Case Study: More Accessible Healthcare for Low-Income Populations in Kenya
We brought this model to practice in collaboration with FSD Kenya and PharmAccess. The project revolved around medical healthcare access to Kenyans. We were commissioned to provide a solution that helps Kenyans get medical care when they need, and not only when they can afford it. Here’s a little bit of contextual information on the healthcare scene in Kenya.
Research showed that more than a quarter of the Kenyan population doesn’t seek medical aid when they need it because they are financially incapable. Additionally, the majority of Kenyans don’t possess health insurance because of its high cost. The COVID-19 outbreak and the consequent economic impact exacerbated this situation, resulting in even more Kenyans being unable to deal with unexpected health-related bills.
Initial research on the project also highlighted that:
- Kenyans usually use informal financing for their health bills such as loans from shylocks, family and friends.
- In spite of the explosion of digital lending in Kenya, there are few digital healthcare finance products.
- While Kenyans save money, they have other priorities, leaving little to healthcare.
With this in mind, our objective for this project was to create a viable solution for low and middle income groups in Kenyan to access new finance and digital lending solutions for healthcare.
The process began with market research to understand the existing solutions available and how Kenyans respond when health shocks occur. We used HCD to develop and test different value propositions such as features, messaging, incentives, terms and conditions etc on Afya Credit (the solution).

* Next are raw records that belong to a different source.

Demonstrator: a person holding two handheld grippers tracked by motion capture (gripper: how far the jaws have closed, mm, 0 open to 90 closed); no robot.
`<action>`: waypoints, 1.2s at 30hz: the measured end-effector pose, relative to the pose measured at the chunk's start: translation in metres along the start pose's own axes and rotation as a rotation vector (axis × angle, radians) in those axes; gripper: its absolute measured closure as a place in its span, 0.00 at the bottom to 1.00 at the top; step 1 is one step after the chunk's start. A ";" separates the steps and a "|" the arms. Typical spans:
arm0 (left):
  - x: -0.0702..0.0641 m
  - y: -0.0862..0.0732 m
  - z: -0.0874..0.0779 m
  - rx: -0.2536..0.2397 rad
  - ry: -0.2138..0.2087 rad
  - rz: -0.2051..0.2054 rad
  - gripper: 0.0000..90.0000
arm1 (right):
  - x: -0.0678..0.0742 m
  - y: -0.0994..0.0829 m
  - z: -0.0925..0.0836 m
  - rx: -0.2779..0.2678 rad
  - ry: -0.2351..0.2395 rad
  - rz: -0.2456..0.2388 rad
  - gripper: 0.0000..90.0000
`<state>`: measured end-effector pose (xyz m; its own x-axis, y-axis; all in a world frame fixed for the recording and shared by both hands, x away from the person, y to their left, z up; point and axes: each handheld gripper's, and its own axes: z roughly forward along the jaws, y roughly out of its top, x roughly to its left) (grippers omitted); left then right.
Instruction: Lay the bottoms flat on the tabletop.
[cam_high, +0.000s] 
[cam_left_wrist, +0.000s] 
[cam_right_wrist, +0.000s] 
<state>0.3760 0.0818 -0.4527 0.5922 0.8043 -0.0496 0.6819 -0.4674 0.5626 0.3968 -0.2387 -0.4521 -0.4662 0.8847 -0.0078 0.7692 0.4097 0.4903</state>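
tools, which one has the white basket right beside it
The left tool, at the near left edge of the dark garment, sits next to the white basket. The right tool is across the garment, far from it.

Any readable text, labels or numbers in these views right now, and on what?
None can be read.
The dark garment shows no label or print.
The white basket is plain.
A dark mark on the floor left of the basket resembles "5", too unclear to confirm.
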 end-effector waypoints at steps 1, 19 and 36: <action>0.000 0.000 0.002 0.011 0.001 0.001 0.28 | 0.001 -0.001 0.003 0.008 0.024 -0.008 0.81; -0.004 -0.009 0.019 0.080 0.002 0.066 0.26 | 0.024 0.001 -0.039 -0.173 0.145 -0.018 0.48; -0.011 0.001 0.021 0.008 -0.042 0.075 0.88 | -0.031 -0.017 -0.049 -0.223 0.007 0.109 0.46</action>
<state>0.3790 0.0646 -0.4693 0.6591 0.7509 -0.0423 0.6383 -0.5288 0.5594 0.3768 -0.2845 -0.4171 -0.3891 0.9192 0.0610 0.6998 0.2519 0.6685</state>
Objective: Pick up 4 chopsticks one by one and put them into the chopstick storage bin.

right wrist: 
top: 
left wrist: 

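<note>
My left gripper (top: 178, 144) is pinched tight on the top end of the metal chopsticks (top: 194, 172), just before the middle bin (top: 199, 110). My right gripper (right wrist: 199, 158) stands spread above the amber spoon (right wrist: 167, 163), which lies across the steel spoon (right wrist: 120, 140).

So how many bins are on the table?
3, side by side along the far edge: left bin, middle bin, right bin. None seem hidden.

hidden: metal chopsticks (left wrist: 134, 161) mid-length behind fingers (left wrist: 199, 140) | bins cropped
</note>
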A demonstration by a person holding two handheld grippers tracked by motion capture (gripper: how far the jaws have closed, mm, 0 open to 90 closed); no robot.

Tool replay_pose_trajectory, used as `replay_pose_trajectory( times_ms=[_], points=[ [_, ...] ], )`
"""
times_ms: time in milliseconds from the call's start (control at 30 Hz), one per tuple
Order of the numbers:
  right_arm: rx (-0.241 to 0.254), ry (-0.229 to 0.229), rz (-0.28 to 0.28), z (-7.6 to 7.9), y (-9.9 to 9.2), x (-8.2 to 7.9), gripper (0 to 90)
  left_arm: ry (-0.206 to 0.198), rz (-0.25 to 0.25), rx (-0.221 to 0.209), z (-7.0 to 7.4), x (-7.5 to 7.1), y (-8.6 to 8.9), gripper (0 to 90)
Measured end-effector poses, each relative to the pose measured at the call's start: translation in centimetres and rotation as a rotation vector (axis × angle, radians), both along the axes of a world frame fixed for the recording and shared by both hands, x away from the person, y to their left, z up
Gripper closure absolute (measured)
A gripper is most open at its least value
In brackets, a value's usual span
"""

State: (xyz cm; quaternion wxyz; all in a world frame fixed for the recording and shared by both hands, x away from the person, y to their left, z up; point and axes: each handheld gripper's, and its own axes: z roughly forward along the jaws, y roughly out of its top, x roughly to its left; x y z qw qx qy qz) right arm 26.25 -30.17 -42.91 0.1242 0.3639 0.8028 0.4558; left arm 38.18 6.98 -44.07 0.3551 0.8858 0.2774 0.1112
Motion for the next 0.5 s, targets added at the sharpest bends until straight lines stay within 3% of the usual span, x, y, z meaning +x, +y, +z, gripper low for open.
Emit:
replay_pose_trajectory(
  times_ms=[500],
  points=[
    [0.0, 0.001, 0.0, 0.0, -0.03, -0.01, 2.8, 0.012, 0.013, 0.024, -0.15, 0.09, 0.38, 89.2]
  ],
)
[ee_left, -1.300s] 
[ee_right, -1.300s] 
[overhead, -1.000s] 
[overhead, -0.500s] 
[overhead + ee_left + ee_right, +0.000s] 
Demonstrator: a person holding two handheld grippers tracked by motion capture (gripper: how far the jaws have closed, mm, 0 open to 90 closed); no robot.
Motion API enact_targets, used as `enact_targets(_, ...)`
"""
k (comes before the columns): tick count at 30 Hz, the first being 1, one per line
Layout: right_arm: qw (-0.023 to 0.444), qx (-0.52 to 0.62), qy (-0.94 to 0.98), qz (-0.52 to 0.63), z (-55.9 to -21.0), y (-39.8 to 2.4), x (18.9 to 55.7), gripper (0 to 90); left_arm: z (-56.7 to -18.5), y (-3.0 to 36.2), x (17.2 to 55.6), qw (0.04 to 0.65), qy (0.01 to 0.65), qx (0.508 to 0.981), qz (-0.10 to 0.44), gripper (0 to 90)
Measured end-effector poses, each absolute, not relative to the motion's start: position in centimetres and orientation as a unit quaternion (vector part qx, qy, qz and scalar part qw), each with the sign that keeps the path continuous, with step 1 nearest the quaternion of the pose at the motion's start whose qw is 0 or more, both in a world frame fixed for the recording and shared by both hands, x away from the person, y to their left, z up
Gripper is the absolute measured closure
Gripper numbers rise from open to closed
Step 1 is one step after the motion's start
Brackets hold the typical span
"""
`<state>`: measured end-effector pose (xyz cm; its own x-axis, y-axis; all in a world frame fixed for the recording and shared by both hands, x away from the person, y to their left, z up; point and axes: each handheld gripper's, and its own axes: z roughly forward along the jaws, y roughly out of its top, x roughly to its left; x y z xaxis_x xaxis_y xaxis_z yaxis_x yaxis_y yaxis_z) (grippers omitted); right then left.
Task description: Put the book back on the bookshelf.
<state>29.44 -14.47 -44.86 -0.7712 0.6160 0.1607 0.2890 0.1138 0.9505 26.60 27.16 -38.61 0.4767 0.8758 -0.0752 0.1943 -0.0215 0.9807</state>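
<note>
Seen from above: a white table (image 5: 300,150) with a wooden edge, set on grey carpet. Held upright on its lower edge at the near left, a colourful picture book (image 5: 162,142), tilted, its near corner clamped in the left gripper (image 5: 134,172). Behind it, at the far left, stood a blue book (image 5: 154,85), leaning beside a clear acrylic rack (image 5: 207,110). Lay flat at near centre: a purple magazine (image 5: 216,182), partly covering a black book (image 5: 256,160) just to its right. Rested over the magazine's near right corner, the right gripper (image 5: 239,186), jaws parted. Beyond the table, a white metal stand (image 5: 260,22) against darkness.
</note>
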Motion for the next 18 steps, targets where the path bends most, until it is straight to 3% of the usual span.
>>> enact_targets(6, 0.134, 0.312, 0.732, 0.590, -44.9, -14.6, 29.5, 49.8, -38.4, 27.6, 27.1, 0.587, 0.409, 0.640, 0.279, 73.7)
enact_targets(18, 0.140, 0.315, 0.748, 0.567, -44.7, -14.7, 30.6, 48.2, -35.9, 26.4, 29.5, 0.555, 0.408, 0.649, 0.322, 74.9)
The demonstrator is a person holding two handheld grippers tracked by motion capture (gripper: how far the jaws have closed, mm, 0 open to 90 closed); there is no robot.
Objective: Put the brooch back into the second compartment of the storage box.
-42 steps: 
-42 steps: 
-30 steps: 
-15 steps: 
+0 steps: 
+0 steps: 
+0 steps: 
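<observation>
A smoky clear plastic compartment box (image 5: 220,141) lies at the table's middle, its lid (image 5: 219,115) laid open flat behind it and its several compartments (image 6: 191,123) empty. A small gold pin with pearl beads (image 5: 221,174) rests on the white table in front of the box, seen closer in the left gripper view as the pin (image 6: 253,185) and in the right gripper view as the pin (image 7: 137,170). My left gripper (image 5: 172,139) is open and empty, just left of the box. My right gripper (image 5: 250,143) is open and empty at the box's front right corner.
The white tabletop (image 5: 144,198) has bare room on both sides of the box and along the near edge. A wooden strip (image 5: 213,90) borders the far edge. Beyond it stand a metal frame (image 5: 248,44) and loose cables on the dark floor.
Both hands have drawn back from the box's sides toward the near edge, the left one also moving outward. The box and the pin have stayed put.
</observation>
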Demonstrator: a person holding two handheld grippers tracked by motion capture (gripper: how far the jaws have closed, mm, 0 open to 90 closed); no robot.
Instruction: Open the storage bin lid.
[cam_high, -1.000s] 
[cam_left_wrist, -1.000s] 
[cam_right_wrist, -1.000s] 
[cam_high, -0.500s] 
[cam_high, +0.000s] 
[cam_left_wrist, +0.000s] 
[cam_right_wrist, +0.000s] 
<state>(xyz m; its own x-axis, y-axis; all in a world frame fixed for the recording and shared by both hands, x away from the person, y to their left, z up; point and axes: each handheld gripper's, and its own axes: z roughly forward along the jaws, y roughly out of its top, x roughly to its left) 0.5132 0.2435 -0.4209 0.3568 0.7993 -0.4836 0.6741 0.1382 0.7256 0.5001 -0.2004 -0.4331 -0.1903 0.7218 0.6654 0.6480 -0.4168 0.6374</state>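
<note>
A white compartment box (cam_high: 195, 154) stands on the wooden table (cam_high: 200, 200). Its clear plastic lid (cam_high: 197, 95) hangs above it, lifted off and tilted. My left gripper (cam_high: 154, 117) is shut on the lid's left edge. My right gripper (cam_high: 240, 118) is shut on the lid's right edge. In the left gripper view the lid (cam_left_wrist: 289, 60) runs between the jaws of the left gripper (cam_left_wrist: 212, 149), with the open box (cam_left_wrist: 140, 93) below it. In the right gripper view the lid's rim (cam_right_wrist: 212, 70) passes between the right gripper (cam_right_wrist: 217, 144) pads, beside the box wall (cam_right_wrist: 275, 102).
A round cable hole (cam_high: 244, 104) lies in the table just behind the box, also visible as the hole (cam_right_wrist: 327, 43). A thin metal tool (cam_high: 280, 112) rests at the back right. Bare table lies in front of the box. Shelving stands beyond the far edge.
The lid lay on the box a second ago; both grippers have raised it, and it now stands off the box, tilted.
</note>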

Using contextual interviews, participatory concept design sessions and key stakeholder interviews, we got a better understanding of the issues, opportunities and challenges regarding health credit uptake and use.
Some of the insights from the project highlighted important elements that needed to be a part of the solution.
- The research showed that there is a crucial role for community-based healthcare facilities because the public has built relationships with them and trusts them.
- Most households are aware of digital loans, but most rural communities are hesitant to use these lenders because they don’t know them. They are also aware of the sometimes harsh and aggressive way of collecting outstanding debts.
- Flexibility in repayments of healthcare loans is important. Most rural communities have unpredictable incomes making them rely on agriculture. They desire longer repayment periods for financing which gives them time to adjust to financial setbacks.
Our Digital Loan Solutions
We, therefore, had two recommendations for the final product:
- Loans should have a longer tenor than the usual 1 month. Tenors of 3 months create time for clients to pay back more comfortably.
- Grace periods should be introduced towards the end of the repayment period rather than the beginning. This takes away the stress of strong penalties if/when deadlines lapse.
From the recommendations we developed a solution with a revolving line of credit for financing out of pocket expenses or a loan for NHIF financing. These were later developed, tested and optimised to get to an MVP.